個人の髪型の自由は憲法でも保障されていると考えられている

先日、髪が生まれつき茶色であるにもかかわらず、高等学校から黒く染めるよう強要された上、報道によれば学校行事への参加や名簿からの削除もされた等ということから、精神的苦痛を受けたとして、大阪府内の高校の女子生徒が府に損害賠償を求める裁判があったとのニュースがありました。

これまでも、個人の髪型については、地毛に手を加えるパーマを禁止する校則などに違反したことで、自主退学の勧告が出されたことを巡って裁判になった事案などがありました。

しかしこういったケースと、今回の事案とは「もともとの地毛の色を変更して黒く染めるよう求められた」という点で根本的に異なっています。

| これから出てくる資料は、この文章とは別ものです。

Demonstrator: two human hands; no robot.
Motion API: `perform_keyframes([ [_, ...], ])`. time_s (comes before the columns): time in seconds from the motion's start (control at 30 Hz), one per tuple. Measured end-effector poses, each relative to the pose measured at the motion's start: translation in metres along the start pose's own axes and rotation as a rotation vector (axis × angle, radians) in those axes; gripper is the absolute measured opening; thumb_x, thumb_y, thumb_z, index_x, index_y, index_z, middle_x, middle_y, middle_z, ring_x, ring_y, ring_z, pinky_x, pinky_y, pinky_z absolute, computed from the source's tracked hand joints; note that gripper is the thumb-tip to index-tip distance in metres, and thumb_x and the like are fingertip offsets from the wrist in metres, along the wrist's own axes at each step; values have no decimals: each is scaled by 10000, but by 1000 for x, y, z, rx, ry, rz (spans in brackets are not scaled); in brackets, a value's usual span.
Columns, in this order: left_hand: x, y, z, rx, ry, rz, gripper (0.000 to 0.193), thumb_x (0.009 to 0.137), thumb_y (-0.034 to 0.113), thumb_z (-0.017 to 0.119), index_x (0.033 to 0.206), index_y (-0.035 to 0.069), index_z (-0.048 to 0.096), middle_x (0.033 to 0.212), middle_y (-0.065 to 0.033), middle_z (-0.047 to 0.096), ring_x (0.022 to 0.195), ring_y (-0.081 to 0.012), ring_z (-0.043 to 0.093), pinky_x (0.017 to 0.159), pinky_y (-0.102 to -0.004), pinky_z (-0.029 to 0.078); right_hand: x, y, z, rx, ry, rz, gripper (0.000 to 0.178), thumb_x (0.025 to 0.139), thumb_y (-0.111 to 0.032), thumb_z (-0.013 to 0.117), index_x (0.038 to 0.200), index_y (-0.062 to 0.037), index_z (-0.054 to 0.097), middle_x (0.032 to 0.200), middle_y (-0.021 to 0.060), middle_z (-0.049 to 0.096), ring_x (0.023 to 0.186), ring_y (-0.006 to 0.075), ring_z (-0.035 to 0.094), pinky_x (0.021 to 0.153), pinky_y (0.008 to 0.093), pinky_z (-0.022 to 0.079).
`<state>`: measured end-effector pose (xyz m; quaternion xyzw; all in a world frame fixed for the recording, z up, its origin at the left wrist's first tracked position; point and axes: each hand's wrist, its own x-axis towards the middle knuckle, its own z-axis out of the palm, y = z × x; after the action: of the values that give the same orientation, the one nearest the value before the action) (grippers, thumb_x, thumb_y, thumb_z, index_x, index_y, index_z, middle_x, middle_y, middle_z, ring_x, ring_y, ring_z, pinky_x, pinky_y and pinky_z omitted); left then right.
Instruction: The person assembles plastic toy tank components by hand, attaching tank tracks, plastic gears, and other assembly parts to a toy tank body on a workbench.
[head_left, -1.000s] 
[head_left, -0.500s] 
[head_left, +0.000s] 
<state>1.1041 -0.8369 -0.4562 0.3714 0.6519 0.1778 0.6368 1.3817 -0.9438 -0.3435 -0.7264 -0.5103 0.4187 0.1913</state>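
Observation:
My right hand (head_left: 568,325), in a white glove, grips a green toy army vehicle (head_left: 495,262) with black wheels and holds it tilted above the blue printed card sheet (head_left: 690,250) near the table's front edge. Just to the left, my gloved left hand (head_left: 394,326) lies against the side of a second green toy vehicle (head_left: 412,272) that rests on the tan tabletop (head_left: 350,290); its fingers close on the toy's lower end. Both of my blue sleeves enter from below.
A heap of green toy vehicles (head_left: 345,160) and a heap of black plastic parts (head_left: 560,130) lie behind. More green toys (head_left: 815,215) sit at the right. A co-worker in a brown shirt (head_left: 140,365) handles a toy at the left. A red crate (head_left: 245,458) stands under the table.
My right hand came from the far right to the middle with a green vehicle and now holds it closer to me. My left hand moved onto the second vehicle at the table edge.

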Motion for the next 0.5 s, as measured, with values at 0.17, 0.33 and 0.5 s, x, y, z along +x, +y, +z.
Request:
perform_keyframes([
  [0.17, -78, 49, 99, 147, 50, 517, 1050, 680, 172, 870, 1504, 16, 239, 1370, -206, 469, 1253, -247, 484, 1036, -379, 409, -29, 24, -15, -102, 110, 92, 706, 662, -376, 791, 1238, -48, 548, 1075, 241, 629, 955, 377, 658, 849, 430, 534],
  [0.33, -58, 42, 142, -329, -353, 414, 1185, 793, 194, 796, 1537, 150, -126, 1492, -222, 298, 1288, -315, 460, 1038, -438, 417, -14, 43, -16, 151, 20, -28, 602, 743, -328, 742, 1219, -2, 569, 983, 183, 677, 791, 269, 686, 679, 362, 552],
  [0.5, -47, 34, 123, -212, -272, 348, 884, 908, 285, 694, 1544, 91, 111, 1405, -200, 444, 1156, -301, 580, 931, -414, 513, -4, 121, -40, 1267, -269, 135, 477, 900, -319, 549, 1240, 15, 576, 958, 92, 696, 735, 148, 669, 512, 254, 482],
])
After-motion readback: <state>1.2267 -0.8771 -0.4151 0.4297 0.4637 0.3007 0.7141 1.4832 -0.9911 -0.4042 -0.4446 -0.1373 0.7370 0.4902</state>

個人の髪型は、個人の自尊心あるいは美的意識と結びつくとされていて、個人が髪型を自由に決める権利は、公権力から干渉されることなく自分で決定できる権利の一つとして憲法13条の幸福追求権で保障されていると考えられています。
髪型をどのようにするかということが、このように憲法上の権利として保障されていることから、もともとの髪型・髪の色についても、そのまま個性と認めてなおのこと尊重されるべきといえるでしょう。

学校生活における一定の決まり事・ルールについての考え方

他方、学校という集団での生活においては、一定の決まりごとを決めることで、学校生活の秩序維持・生徒の非行などを防ぐ必要性があります。校則でパーマ・毛染めなどの禁止を規定するのも、高校生らしい髪型を維持し、髪型の乱れからくる非行を防ぎ、勉学に励ませるという目的で設けられているのが一般的ではないかと思います。

今回のケースでは事実として何があったかが大きく問題になって来ると思いますが、仮に報道通りの事実があったとすれば、一律に校則から外れた生徒について、地毛の色や髪質を問わずに校則に沿った対応を求めたことが強要にあたるか・校則による制約が許されるかが問題となります。

地毛を変えないことへの過度なペナルティは不当な制約・違法となるか

髪の色がもともと茶色なのであれば、黒にするよう強要するとなると典型的には地毛を変更することで髪型が乱れることから来る非行を防ぎ,勉学に励ませるという校則の目的から外れてくるといえます。

また、地毛を変更させること・それに従わないことのペナルティがどういった内容であったか、その制約の程度が権利の侵害にあたらないか問題になります。報道にある、学校の行事に参加させない・学校の名簿からも外すとなると、学校生活を送ることができなくなるほどの強い制約になってきます。

そうなると個人の権利への不当な制約にあたり,違法ではないか問題になってきます。裁判では、女子生徒と学校との具体的なやりとりの内容、校則の内容や、地毛の変更に従わないことのペナルティの内容などが争点になってくるものと思われます。金髪の外国人留学生であっても黒く染める場合でも同様の問題が生じてくるといえるでしょう。人にはそれぞれ個性があり、その違いは様々なところにありますが,そういった違いを尊重していくことがまずは人権尊重の第一歩ではないかと思います。前述のように事実関係がどのようであったかが、裁判で争われることと思いますが、今後の審理の行方が注目されるところです。